(Data items)
■ ■ ■ ■ ■ ■ ■

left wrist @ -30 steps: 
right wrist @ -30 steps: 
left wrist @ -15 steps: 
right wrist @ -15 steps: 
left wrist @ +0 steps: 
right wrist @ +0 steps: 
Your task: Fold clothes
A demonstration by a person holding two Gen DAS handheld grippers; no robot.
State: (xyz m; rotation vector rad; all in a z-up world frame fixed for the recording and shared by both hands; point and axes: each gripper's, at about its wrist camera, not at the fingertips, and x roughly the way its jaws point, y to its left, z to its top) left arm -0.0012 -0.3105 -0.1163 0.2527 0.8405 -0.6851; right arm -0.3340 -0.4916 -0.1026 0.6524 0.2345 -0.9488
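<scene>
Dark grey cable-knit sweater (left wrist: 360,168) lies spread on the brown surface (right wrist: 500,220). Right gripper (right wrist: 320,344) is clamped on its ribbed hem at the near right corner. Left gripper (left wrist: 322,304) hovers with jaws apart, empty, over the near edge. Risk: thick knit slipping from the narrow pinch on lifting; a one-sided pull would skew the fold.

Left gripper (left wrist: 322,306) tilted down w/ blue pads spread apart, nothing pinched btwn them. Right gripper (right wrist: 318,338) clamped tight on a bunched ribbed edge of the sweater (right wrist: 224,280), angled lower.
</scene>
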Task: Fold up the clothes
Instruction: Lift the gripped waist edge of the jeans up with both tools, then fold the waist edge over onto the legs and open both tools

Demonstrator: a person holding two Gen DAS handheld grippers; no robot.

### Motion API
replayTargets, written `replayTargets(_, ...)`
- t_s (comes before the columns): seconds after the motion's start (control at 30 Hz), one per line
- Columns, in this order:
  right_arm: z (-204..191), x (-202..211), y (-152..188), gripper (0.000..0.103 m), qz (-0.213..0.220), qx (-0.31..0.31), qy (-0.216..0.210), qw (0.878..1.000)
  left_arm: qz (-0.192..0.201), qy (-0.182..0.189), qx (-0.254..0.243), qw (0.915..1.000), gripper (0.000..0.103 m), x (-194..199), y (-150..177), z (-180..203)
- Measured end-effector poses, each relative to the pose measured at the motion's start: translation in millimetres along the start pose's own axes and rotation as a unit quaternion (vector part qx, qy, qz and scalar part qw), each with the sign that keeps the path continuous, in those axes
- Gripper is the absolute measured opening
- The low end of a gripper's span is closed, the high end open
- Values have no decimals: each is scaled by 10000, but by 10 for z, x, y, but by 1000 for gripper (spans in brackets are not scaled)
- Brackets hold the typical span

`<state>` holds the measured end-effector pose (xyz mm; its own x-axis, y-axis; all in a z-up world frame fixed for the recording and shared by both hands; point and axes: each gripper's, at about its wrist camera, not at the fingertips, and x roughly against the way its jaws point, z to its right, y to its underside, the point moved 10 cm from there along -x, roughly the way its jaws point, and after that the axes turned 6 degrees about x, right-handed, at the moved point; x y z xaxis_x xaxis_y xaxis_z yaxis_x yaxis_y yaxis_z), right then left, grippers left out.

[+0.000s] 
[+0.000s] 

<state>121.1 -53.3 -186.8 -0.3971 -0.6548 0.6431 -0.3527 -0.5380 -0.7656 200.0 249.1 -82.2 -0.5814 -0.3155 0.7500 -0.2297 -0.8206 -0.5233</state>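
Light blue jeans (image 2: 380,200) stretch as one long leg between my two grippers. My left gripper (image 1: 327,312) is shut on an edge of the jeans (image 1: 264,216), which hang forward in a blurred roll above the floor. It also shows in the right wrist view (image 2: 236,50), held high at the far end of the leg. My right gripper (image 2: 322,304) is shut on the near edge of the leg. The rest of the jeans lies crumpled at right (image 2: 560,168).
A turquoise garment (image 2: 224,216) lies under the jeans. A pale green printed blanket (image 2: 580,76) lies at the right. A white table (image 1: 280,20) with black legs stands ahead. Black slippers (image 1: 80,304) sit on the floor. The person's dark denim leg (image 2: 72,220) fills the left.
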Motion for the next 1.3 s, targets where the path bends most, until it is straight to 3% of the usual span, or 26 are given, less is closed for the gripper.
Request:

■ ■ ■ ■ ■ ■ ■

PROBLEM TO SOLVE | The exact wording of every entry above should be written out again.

RESPONSE |
left wrist @ -30 steps: 
right wrist @ -30 steps: 
left wrist @ -15 steps: 
right wrist @ -15 steps: 
left wrist @ +0 steps: 
right wrist @ +0 steps: 
Your task: Fold clothes
A demonstration by a person holding two Gen DAS handheld grippers; no robot.
State: (xyz m; rotation vector rad; all in a z-up world frame fixed for the recording and shared by both hands; point and axes: each gripper's, at about its wrist camera, not at the fingertips, and x roughly the way its jaws point, y to its left, z to its top) left arm -0.0012 -0.3105 -0.1163 0.2527 0.8405 -0.6851; right arm -0.3340 -0.4916 -0.1026 0.6524 0.2345 -0.9488
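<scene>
Dark grey cable-knit sweater (left wrist: 360,168) lies spread on the brown surface (right wrist: 500,220). Right gripper (right wrist: 320,344) is clamped on its ribbed hem at the near right corner. Left gripper (left wrist: 322,304) hovers with jaws apart, empty, over the near edge. Risk: thick knit slipping from the narrow pinch on lifting; a one-sided pull would skew the fold.

Left gripper (left wrist: 322,306) tilted down w/ blue pads spread apart, nothing pinched btwn them. Right gripper (right wrist: 318,338) clamped tight on a bunched ribbed edge of the sweater (right wrist: 224,280), angled lower.
</scene>
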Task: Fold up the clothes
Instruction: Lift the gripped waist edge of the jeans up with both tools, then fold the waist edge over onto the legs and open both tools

Demonstrator: a person holding two Gen DAS handheld grippers; no robot.

### Motion API
replayTargets, written `replayTargets(_, ...)`
- t_s (comes before the columns): seconds after the motion's start (control at 30 Hz), one per line
- Columns, in this order:
  right_arm: z (-204..191), x (-202..211), y (-152..188), gripper (0.000..0.103 m), qz (-0.213..0.220), qx (-0.31..0.31), qy (-0.216..0.210), qw (0.878..1.000)
  left_arm: qz (-0.192..0.201), qy (-0.182..0.189), qx (-0.254..0.243), qw (0.915..1.000), gripper (0.000..0.103 m), x (-194..199), y (-150..177), z (-180..203)
- Measured end-effector poses, each relative to the pose measured at the motion's start: translation in millimetres along the start pose's own axes and rotation as a unit quaternion (vector part qx, qy, qz and scalar part qw), each with the sign that keeps the path continuous, in those axes
- Gripper is the absolute measured opening
- The low end of a gripper's span is closed, the high end open
- Values have no decimals: each is scaled by 10000, but by 10 for z, x, y, but by 1000 for gripper (spans in brackets are not scaled)
- Brackets hold the typical span

`<state>` holds the measured end-effector pose (xyz mm; its own x-axis, y-axis; all in a z-up world frame fixed for the recording and shared by both hands; point and axes: each gripper's, at about its wrist camera, not at the fingertips, and x roughly against the way its jaws point, z to its right, y to its underside, the point moved 10 cm from there along -x, roughly the way its jaws point, and after that the axes turned 6 degrees about x, right-handed, at the moved point; x y z xaxis_x xaxis_y xaxis_z yaxis_x yaxis_y yaxis_z), right then left, grippers left out.

[+0.000s] 
[+0.000s] 

<state>121.1 -53.3 -186.8 -0.3971 -0.6548 0.6431 -0.3527 -0.5380 -0.7656 200.0 249.1 -82.2 -0.5814 -0.3155 0.7500 -0.2297 -0.8206 -0.5233</state>
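Light blue jeans (image 2: 380,200) stretch as one long leg between my two grippers. My left gripper (image 1: 327,312) is shut on an edge of the jeans (image 1: 264,216), which hang forward in a blurred roll above the floor. It also shows in the right wrist view (image 2: 236,50), held high at the far end of the leg. My right gripper (image 2: 322,304) is shut on the near edge of the leg. The rest of the jeans lies crumpled at right (image 2: 560,168).
A turquoise garment (image 2: 224,216) lies under the jeans. A pale green printed blanket (image 2: 580,76) lies at the right. A white table (image 1: 280,20) with black legs stands ahead. Black slippers (image 1: 80,304) sit on the floor. The person's dark denim leg (image 2: 72,220) fills the left.
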Motion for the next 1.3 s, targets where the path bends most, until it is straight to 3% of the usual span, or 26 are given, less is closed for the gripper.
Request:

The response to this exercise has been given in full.